INPUT DATA:
------------------------

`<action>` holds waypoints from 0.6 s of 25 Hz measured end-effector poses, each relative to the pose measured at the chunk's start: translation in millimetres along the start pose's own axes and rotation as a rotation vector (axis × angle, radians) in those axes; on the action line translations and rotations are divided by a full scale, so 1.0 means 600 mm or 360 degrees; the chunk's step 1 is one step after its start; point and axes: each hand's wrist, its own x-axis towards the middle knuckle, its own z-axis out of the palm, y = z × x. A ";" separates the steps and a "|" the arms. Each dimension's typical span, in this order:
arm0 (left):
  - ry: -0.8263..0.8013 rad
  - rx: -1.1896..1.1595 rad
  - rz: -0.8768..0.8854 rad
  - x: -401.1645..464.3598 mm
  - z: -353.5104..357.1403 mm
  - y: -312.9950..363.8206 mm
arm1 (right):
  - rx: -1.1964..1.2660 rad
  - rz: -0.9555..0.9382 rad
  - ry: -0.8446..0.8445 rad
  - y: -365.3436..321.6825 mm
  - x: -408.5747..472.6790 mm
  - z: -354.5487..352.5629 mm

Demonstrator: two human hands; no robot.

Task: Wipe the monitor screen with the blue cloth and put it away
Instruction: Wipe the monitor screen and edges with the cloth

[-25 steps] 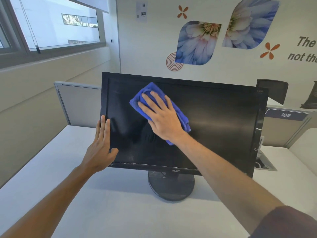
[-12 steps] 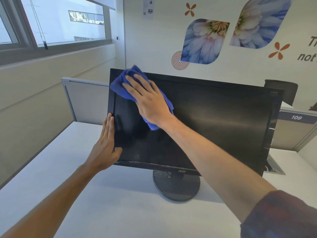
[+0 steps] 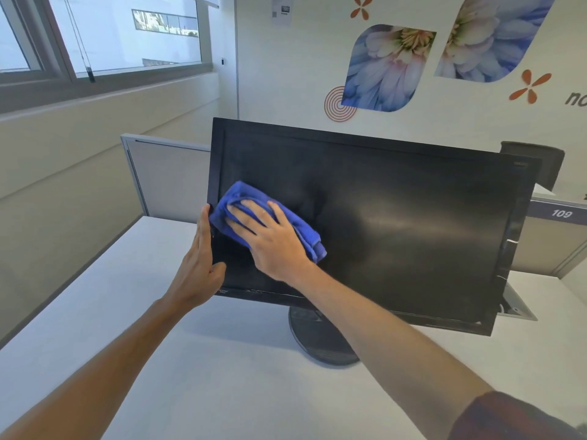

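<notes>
We press the blue cloth (image 3: 270, 214) flat-fingered against the monitor (image 3: 397, 223) with our right hand (image 3: 273, 246), our left hand (image 3: 200, 265) steadying its edge, fingers straight.

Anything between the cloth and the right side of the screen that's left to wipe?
Nothing visible. The right hand presses the cloth at the screen's left edge; the glass to the right is bare. The left hand steadies the left bezel.

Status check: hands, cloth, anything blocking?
Right hand flat, pressing blue cloth on monitor screen, left side. Left hand braces monitor's left edge. Nothing in the way.
</notes>
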 end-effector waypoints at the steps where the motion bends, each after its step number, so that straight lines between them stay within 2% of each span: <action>1: 0.0012 -0.0036 -0.0001 -0.003 0.001 -0.001 | 0.0000 -0.0045 -0.0046 -0.010 -0.016 0.009; 5: 0.0007 -0.0095 0.0032 -0.013 -0.001 -0.004 | -0.0050 -0.0225 -0.0204 -0.039 -0.076 0.038; 12: -0.0101 0.0271 0.0169 -0.021 0.002 -0.022 | -0.0054 -0.0313 -0.0328 -0.062 -0.120 0.056; 15: -0.0145 0.0389 0.0133 -0.020 0.004 -0.019 | -0.0050 -0.0312 -0.0373 -0.058 -0.118 0.051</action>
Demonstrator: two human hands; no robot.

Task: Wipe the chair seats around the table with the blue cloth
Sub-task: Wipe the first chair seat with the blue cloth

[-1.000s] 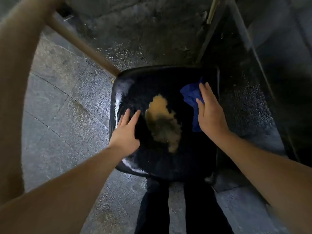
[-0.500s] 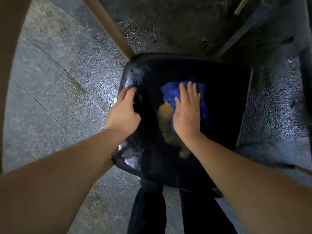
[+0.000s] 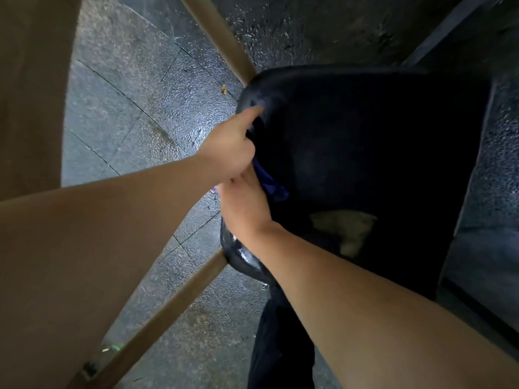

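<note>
We're mid-wipe on the chair seat (image 3: 365, 153): right hand (image 3: 244, 203) presses the blue cloth (image 3: 269, 183) at mid-frame left edge, left hand (image 3: 230, 147) clamps the rim. Next: sweep toward the smear, lower right.

Bare arms and dark trousers

Both arms were bare, with no sleeves to see on them. The left hand (image 3: 229, 148) and the right hand (image 3: 245, 204) had no gloves, rings or watch on them. Low in the view, the person's legs wore dark trousers (image 3: 280, 341), nearly black, loose and plain.
</note>
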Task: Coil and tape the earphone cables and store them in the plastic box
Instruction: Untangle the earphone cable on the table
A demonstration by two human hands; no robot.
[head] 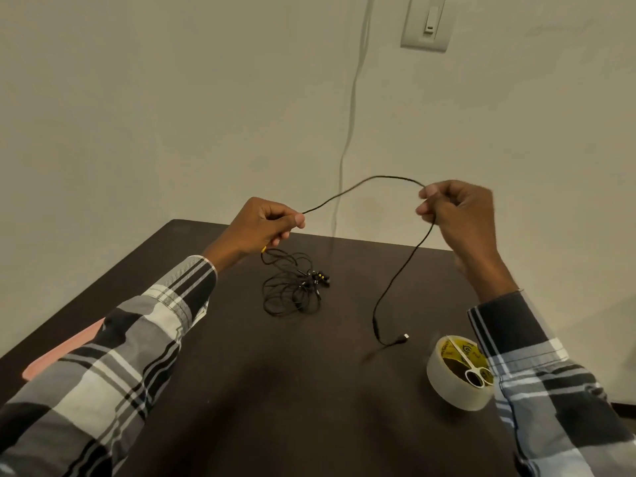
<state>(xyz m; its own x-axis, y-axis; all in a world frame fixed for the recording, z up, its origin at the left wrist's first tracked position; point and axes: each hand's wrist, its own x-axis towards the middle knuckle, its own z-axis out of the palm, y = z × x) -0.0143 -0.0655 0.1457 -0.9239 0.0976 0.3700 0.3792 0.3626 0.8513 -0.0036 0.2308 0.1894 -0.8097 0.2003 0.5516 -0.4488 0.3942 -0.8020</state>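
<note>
A black earphone cable (364,184) arcs in the air between my two hands above the dark table (275,390). My left hand (261,225) pinches one end, with a yellow tip showing under the fingers. My right hand (454,215) pinches the cable further along. From there the cable hangs down to the table and ends in a small plug (403,337). A tangled heap of black earphone cables (292,287) with yellow-marked earbuds lies on the table below my left hand. A roll of clear tape (457,373) stands at the right. No plastic box is in sight.
Small white-handled scissors (471,366) lie across the tape roll. A pink flat object (58,352) lies at the table's left edge, partly under my left sleeve. A pale cord (351,115) hangs down the wall behind the table, beside a wall switch (426,22).
</note>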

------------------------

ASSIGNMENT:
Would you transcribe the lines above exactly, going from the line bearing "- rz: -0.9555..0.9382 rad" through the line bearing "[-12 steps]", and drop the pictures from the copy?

TASK RESPONSE:
  - rz: -0.9555..0.9382 rad
  - ry: -0.8446..0.8445 rad
  - y: -365.3436..321.6825 mm
  - x: -408.5747..472.6790 mm
  - z: -354.5487..352.5629 mm

Demonstrator: two human hands; no robot.

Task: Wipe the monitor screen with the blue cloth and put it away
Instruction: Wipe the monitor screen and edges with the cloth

[-25 steps] 
[-12 steps] 

No more output is needed for this exercise.